Une large main saisit mon avant-bras et me tira brusquement dans une pièce sombre. J'entendis un bruit de verrou qui se ferme puis celui, si familier, d'une allumette que l'on craque. La petite flamme éclaira le visage de mon meilleur ami, Raphaël. Ses yeux bruns me fixaient avec angoisse, donnant à son visage anguleux un air lugubre.

-T'es flippant Raph, lâchai-je avec désinvolture.

-Putain Siam, j'aurais jamais dû t'accompagner.

Je levai les yeux au ciel, agacée.
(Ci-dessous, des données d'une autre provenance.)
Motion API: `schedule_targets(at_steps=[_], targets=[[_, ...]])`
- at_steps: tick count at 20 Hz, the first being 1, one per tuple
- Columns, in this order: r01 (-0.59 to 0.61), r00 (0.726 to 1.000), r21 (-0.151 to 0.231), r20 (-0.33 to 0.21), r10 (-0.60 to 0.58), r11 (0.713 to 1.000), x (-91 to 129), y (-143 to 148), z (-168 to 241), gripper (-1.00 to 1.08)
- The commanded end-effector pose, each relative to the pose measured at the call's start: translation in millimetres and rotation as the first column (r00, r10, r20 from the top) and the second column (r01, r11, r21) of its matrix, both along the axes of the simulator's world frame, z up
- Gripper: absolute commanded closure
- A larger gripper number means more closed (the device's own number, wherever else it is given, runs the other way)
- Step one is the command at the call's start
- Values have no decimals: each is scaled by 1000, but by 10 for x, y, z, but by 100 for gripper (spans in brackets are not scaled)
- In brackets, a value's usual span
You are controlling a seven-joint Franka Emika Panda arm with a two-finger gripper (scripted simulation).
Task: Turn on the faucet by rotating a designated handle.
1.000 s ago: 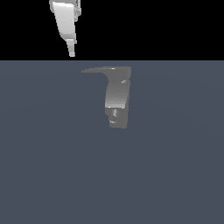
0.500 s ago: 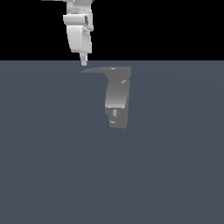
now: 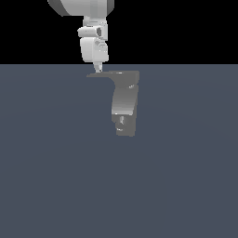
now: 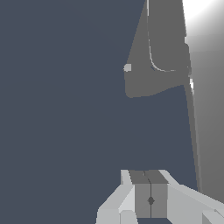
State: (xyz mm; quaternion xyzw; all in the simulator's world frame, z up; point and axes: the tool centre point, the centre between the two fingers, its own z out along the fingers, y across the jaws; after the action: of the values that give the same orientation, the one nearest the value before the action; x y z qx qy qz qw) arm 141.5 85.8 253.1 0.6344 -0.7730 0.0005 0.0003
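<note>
1. Where the floor (image 3: pixel 56 176) stretches out, it is flat, smooth and dark blue-grey, and it fills the lower part of the exterior view.
2. Behind the floor, the room is plain black, and a straight line marks where the two meet.
3. The faucet (image 3: pixel 125 104) stands on the floor near the middle of the exterior view, a little toward that view's right.
4. It is small, grey and shiny, with a thick curved body that stands upright.
5. Its lower end is boxy, and a small shiny nub (image 3: pixel 122 122) sits on it.
6. The handle (image 3: pixel 104 74) is a thin flat grey lever at the top of the faucet.
7. It sticks out sideways toward the exterior view's left and narrows to a point.
8. The white robot arm (image 3: pixel 93 28) comes down from the top of the exterior view.
9. The gripper (image 3: pixel 98 69) points straight down over the thin end of the handle.
10. Its tip is right at the handle's top edge, but the picture does not show clearly whether they touch.
11. In the wrist view, the two fingers (image 4: pixel 151 199) are pressed together with only a thin line between them, and they hold nothing.
12. The same view shows the grey faucet (image 4: pixel 164 52) further out past the fingers, with the dark floor (image 4: pixel 57 109) all around it.
13. A bright white patch of light shines on the faucet in one corner of the wrist view.
</note>
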Motion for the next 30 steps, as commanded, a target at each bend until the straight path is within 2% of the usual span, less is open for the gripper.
schedule_targets(at_steps=[1,11,30], targets=[[27,1000,0,0,-27,1000,53,-49,-29,108],[46,999,1,0,-46,999,89,-91,-45,108],[46,999,1,0,-46,999,-352,44,-46,108]])
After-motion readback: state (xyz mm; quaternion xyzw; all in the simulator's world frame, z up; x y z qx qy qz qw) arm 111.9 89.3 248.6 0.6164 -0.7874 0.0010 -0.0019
Il ne risquait rien, lui. Si je me faisais prendre, j'étais bonne pour retourner en foyer.

-Je t'avais dit de rester en gériatrie et de t'y cacher, grondai-je entre mes dents. Ils ne savent pas que nous sommes deux, maintenant s'ils mettent la main sur moi ils te trouveront à coup sûr.

Raph posa une main rassurante sur mon épaule.

-Ils ne nous trouveront pas ici, j'ai fermé le verrou.

-C'est bien ça le problème, la porte se ferme avec un verrou, pas avec une clef. S'ils voient qu'elle n'est pas ouverte, c'est qu'il y a forcément quelqu'un à l'intérieur, râlai-je de plus belle.

Raph baissa les yeux, penaud. Il avait omis ce détail. Je retirai le paquet d'allumettes de ses mains et en craquai une à mon tour. La batterie de mon portable était complètement à plat et je ne pouvais pas utiliser la lampe torche au risque de nous faire repérer. Je supposais que mon meilleur ami avait songé à ça également puisqu'il s'éclairait toujours à la flamme.

Je commençai un rapide tour de la pièce dans laquelle nous nous trouvions. Quitte à être enfermés ici, autant explorer les lieux. La faible lumière de l'allumette ne me permettait pas d'accéder à beaucoup de détails du décor, mais je devinais cependant que nous nous trouvions dans un bureau. Il semblait avoir été abandonné précipitamment, sans état d'âme. Un pot garni de stylos prenait toujours la poussière aux côtés d'une pile de dossiers dont les pages jaunies et ternies prouvaient leur authenticité. Je fis glisser mon index sur le papier rugueux, me demandant ce qu'étaient devenus les patients propriétaires de ces documents.